Please restate, word for word, the lines below that begin at the one with "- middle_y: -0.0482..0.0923" and end at the one with "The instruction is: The". Leave out all other lines.

----

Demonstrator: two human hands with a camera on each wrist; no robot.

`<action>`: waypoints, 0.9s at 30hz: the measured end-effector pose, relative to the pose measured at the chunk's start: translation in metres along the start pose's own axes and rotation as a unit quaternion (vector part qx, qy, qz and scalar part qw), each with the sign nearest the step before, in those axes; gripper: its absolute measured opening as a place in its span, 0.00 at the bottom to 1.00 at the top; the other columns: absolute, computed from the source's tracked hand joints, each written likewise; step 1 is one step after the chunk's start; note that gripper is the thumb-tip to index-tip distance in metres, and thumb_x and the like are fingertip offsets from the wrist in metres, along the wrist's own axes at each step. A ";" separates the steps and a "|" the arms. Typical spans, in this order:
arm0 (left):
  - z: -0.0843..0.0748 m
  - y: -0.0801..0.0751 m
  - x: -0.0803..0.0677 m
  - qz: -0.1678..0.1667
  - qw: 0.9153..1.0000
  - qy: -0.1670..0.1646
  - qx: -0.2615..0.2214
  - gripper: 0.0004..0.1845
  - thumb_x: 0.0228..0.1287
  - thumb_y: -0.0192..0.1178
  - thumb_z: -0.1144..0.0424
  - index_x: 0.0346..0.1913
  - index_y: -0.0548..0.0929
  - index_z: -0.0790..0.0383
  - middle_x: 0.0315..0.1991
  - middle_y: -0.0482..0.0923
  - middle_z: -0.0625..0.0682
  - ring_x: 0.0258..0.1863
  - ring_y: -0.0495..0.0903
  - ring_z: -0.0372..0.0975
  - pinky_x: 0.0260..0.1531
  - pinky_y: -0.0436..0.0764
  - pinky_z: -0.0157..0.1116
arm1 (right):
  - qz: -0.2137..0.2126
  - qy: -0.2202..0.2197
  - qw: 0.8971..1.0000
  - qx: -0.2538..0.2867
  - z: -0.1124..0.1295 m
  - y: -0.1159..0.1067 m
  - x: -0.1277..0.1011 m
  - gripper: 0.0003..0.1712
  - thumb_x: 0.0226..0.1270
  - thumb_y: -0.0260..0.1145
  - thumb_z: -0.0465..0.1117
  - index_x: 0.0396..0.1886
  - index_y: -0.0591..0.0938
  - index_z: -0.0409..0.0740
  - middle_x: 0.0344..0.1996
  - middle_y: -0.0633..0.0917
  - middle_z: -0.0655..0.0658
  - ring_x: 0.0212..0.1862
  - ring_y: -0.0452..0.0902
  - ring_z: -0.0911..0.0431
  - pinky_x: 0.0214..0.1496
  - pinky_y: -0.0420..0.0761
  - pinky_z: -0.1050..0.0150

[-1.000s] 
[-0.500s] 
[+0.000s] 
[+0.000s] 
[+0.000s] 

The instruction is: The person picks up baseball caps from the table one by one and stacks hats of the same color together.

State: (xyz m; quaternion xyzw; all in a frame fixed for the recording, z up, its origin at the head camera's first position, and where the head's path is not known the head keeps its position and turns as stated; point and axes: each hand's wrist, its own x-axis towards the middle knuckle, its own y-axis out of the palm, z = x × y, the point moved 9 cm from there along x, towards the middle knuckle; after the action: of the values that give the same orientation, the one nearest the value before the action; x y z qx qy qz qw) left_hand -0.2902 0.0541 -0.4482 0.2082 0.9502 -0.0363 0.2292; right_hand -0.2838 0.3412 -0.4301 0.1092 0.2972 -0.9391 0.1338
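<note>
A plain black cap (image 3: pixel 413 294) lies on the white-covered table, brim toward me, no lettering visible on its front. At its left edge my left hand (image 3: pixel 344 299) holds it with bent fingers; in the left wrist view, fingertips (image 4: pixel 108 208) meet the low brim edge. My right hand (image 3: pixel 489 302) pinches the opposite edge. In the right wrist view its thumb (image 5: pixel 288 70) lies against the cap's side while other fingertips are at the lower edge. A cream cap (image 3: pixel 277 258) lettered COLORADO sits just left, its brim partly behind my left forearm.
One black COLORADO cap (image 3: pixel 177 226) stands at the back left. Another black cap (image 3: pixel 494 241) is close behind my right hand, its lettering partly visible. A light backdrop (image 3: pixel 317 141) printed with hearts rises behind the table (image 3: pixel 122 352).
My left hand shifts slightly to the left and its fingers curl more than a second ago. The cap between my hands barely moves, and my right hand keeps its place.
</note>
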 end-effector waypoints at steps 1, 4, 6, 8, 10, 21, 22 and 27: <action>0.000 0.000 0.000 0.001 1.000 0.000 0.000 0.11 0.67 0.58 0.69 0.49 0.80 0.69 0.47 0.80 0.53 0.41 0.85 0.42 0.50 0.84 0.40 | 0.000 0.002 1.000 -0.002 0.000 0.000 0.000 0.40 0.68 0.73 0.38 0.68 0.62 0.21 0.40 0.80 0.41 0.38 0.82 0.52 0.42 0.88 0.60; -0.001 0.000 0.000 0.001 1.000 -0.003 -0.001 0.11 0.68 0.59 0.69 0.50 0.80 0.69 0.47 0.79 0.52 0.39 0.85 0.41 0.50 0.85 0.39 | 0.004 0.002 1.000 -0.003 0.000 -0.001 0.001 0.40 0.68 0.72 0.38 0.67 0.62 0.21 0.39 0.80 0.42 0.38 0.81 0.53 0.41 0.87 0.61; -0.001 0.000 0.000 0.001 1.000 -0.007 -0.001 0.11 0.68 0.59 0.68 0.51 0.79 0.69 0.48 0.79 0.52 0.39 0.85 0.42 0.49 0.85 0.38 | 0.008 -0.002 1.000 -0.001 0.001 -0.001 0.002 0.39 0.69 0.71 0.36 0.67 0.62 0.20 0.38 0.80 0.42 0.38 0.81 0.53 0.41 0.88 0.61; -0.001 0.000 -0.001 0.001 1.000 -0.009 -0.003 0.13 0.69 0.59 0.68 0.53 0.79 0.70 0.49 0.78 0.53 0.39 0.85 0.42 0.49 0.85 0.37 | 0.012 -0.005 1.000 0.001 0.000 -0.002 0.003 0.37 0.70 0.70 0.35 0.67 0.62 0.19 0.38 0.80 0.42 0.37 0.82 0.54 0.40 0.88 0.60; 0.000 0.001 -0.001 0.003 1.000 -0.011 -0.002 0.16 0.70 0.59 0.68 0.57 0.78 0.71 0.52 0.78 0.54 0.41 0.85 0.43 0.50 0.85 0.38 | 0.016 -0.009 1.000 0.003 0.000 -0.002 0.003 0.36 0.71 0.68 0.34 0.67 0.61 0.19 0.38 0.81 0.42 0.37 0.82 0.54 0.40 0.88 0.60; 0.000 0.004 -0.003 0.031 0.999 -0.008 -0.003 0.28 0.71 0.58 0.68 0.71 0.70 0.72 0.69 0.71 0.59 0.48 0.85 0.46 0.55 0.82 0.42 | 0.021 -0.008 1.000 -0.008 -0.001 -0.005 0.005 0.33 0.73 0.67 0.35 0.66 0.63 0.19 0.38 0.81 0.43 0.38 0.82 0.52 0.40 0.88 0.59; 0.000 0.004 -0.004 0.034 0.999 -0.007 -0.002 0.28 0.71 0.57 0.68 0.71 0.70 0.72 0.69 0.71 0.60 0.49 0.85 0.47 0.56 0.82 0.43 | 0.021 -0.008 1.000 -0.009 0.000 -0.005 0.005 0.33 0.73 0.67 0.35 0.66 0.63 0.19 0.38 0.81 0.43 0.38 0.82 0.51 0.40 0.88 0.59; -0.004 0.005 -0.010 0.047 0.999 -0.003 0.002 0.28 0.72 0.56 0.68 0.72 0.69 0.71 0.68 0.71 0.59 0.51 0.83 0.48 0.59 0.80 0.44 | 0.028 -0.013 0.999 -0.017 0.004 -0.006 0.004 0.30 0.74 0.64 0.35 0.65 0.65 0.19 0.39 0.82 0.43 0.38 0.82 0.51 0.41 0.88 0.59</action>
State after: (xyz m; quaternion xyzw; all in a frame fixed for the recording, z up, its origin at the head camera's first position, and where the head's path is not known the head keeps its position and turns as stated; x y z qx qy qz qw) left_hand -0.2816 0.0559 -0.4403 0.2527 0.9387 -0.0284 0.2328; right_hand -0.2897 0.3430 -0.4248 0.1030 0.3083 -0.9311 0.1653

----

• Answer for this exercise
  - middle_y: -0.0482..0.0923
  - middle_z: -0.0625..0.0682
  - ring_x: 0.0258..0.1863
  - ring_y: -0.0495..0.0903
  - ring_z: -0.0372..0.0975
  - pinky_x: 0.0260..0.1531
  - pinky_y: -0.0436..0.0764
  - pinky_z: -0.0157..0.1116
arm1 (right):
  - qz: -0.2137..0.2126
  - qy: -0.2202..0.2197
  - qw: 0.8971..1.0000
  - qx: -0.2538..0.2867
  - z: -0.1124..0.1295 m
  - y: -0.1159..0.1067 m
  - x: -0.1277..0.1011 m
  - gripper: 0.0003..0.1712
  - thumb_x: 0.0226..0.1270
  - thumb_y: -0.0260..0.1145
  - thumb_z: -0.0465..0.1117
  - index_x: 0.0396..0.1886
  - index_y: -0.0591..0.0938
  - index_z: -0.0409..0.0740
  - middle_x: 0.0344..0.1996
  - middle_y: -0.0633..0.0917
  - middle_z: -0.0655..0.0658
  - ring_x: 0.0212..0.1862
  - ring_y: -0.0452..0.0902
  - ring_z: -0.0911..0.0431
  - pinky_x: 0.0214..0.1496
  - pinky_y: -0.0420..0.0761
  - pinky_z: -0.1050..0.0150

[-1.000s] 
[-0.500s] 
[+0.000s] 
[+0.000s] 
[+0.000s] 

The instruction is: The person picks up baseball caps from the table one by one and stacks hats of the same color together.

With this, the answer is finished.